Produce a word-for-word copy of the data below.

▶ _Data block_:
------------
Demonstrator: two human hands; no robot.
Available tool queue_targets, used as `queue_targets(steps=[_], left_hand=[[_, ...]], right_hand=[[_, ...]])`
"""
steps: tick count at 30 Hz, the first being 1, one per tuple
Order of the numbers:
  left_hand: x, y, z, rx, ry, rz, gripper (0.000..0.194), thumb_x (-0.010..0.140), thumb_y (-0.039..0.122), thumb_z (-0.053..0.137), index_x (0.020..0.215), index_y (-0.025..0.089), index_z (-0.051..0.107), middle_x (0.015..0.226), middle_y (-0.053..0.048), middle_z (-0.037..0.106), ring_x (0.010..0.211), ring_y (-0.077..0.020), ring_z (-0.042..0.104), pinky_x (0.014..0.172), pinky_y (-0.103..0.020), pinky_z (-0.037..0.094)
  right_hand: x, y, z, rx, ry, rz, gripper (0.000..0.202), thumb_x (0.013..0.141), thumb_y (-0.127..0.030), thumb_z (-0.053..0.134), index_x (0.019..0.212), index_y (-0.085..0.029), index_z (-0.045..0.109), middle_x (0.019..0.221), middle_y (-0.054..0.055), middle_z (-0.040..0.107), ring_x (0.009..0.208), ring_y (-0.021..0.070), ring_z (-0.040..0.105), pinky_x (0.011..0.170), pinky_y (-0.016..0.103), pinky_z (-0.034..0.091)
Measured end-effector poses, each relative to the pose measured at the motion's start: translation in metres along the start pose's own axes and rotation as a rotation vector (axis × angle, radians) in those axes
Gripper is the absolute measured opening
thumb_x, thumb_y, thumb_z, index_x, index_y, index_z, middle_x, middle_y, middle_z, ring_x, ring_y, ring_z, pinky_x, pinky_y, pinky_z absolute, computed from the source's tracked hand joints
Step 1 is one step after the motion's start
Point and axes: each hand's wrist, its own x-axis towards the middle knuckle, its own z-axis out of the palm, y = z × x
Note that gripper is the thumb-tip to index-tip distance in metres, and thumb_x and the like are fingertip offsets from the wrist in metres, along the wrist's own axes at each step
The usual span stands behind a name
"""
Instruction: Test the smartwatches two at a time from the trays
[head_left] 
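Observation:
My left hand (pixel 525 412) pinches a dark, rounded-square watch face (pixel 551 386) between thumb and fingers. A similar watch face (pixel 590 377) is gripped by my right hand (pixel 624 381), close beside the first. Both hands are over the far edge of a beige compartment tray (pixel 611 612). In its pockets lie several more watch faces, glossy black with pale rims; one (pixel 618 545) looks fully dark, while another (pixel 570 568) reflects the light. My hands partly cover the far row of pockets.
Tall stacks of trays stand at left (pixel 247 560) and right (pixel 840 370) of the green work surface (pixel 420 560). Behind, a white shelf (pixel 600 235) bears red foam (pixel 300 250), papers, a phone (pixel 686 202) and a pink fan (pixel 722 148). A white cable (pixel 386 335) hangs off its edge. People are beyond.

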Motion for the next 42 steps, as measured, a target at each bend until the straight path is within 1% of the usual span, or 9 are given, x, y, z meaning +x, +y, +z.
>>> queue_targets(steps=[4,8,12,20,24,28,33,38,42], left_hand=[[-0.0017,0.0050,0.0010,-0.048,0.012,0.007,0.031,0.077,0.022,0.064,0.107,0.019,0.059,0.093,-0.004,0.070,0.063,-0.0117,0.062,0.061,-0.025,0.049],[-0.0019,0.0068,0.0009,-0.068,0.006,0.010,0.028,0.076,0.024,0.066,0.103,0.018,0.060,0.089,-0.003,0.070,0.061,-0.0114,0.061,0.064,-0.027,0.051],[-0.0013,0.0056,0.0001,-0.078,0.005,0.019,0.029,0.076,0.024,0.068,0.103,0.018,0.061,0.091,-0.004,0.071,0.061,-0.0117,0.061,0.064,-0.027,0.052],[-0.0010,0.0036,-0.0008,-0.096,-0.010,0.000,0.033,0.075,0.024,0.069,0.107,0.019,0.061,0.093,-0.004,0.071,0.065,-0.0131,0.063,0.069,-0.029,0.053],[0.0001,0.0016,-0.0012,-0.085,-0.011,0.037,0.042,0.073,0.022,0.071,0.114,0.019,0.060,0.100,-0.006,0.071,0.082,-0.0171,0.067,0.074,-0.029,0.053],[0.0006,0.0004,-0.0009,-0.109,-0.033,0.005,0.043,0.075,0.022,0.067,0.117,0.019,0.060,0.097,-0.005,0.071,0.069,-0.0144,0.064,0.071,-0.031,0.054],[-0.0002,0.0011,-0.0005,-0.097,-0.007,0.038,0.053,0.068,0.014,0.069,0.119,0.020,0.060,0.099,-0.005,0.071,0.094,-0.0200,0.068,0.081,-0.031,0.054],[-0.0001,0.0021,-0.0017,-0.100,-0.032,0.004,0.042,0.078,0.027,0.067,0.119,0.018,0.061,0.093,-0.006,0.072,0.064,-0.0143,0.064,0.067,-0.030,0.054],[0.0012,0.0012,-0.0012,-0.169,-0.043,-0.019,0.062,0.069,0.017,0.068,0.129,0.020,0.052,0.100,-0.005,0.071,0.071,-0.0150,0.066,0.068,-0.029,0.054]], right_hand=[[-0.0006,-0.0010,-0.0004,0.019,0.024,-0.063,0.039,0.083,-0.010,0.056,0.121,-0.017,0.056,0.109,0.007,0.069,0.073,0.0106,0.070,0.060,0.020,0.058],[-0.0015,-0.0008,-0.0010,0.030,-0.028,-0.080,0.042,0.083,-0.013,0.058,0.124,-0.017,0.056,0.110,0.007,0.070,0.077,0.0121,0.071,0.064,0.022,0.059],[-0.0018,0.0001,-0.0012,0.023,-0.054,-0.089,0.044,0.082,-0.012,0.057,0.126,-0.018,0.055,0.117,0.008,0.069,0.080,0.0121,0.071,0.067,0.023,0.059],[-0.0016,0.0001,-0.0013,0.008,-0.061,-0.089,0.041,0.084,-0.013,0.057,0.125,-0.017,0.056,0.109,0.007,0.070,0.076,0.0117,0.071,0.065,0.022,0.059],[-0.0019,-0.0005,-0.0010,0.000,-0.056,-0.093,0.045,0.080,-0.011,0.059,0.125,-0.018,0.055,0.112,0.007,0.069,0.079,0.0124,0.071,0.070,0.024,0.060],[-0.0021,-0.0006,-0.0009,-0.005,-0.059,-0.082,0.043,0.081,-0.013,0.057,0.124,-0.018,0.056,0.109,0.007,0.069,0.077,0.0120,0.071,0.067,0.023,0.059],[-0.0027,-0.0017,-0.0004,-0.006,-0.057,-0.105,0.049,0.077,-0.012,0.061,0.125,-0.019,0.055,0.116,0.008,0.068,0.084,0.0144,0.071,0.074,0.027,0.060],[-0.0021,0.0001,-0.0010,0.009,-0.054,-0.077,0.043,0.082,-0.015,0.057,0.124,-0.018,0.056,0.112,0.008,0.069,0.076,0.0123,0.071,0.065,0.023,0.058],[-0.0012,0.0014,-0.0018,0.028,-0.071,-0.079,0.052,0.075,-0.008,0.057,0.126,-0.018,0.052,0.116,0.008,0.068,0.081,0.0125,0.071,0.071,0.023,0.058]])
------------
▶ _Task response_:
Demonstrator: two human hands; no robot.
Available tool queue_targets, used as `queue_targets(steps=[_], left_hand=[[_, ...]], right_hand=[[_, ...]])`
"""
steps: tick count at 30 Hz, the first being 1, one per tuple
Order of the numbers:
  left_hand: x, y, z, rx, ry, rz, gripper (0.000..0.194), thumb_x (-0.010..0.140), thumb_y (-0.039..0.122), thumb_z (-0.053..0.137), index_x (0.020..0.215), index_y (-0.025..0.089), index_z (-0.051..0.107), middle_x (0.015..0.226), middle_y (-0.053..0.048), middle_z (-0.037..0.106), ring_x (0.010..0.211), ring_y (-0.077..0.020), ring_z (-0.042..0.104), pinky_x (0.014..0.172), pinky_y (-0.103..0.020), pinky_z (-0.037..0.094)
  right_hand: x, y, z, rx, ry, rz, gripper (0.000..0.202), thumb_x (0.013..0.141), thumb_y (-0.127..0.030), thumb_z (-0.053..0.134), index_x (0.019..0.212), index_y (-0.085..0.029), index_z (-0.045..0.109), middle_x (0.019..0.221), middle_y (-0.054..0.055), middle_z (-0.040..0.107), ring_x (0.009..0.208), ring_y (-0.021..0.070), ring_z (-0.040..0.105), pinky_x (0.011..0.170), pinky_y (-0.016..0.103), pinky_z (-0.034..0.091)
Measured end-effector poses, each relative to the pose measured at the motion's start: translation in metres along the start pose's own axes and rotation as a rotation vector (axis × angle, radians) in those axes
Gripper is the absolute measured opening
thumb_x, thumb_y, thumb_z, index_x, index_y, index_z, middle_x, middle_y, middle_z, ring_x, ring_y, ring_z, pinky_x, pinky_y, pinky_z absolute, computed from the source's tracked hand joints
Step 1 is one step after the motion's start
Point and axes: each hand's wrist, its own x-axis towards the middle knuckle, its own z-axis out of the palm, y = z × x
Note that gripper is the thumb-tip to index-tip distance in metres, and thumb_x and the like are fingertip offsets from the wrist in metres, along the wrist's own axes at each step
The usual span stands behind a name
"""
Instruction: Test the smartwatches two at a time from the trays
[head_left] 
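Observation:
My left hand (pixel 525 412) pinches a dark, rounded-square watch face (pixel 551 386) between thumb and fingers. A similar watch face (pixel 590 377) is gripped by my right hand (pixel 624 381), close beside the first. Both hands are over the far edge of a beige compartment tray (pixel 611 612). In its pockets lie several more watch faces, glossy black with pale rims; one (pixel 618 545) looks fully dark, while another (pixel 570 568) reflects the light. My hands partly cover the far row of pockets.
Tall stacks of trays stand at left (pixel 247 560) and right (pixel 840 370) of the green work surface (pixel 420 560). Behind, a white shelf (pixel 600 235) bears red foam (pixel 300 250), papers, a phone (pixel 686 202) and a pink fan (pixel 722 148). A white cable (pixel 386 335) hangs off its edge. People are beyond.
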
Motion for the next 42 steps, as measured, a target at each bend until the straight path is within 1% of the usual span, or 9 are given, x, y, z meaning +x, +y, +z.
>>> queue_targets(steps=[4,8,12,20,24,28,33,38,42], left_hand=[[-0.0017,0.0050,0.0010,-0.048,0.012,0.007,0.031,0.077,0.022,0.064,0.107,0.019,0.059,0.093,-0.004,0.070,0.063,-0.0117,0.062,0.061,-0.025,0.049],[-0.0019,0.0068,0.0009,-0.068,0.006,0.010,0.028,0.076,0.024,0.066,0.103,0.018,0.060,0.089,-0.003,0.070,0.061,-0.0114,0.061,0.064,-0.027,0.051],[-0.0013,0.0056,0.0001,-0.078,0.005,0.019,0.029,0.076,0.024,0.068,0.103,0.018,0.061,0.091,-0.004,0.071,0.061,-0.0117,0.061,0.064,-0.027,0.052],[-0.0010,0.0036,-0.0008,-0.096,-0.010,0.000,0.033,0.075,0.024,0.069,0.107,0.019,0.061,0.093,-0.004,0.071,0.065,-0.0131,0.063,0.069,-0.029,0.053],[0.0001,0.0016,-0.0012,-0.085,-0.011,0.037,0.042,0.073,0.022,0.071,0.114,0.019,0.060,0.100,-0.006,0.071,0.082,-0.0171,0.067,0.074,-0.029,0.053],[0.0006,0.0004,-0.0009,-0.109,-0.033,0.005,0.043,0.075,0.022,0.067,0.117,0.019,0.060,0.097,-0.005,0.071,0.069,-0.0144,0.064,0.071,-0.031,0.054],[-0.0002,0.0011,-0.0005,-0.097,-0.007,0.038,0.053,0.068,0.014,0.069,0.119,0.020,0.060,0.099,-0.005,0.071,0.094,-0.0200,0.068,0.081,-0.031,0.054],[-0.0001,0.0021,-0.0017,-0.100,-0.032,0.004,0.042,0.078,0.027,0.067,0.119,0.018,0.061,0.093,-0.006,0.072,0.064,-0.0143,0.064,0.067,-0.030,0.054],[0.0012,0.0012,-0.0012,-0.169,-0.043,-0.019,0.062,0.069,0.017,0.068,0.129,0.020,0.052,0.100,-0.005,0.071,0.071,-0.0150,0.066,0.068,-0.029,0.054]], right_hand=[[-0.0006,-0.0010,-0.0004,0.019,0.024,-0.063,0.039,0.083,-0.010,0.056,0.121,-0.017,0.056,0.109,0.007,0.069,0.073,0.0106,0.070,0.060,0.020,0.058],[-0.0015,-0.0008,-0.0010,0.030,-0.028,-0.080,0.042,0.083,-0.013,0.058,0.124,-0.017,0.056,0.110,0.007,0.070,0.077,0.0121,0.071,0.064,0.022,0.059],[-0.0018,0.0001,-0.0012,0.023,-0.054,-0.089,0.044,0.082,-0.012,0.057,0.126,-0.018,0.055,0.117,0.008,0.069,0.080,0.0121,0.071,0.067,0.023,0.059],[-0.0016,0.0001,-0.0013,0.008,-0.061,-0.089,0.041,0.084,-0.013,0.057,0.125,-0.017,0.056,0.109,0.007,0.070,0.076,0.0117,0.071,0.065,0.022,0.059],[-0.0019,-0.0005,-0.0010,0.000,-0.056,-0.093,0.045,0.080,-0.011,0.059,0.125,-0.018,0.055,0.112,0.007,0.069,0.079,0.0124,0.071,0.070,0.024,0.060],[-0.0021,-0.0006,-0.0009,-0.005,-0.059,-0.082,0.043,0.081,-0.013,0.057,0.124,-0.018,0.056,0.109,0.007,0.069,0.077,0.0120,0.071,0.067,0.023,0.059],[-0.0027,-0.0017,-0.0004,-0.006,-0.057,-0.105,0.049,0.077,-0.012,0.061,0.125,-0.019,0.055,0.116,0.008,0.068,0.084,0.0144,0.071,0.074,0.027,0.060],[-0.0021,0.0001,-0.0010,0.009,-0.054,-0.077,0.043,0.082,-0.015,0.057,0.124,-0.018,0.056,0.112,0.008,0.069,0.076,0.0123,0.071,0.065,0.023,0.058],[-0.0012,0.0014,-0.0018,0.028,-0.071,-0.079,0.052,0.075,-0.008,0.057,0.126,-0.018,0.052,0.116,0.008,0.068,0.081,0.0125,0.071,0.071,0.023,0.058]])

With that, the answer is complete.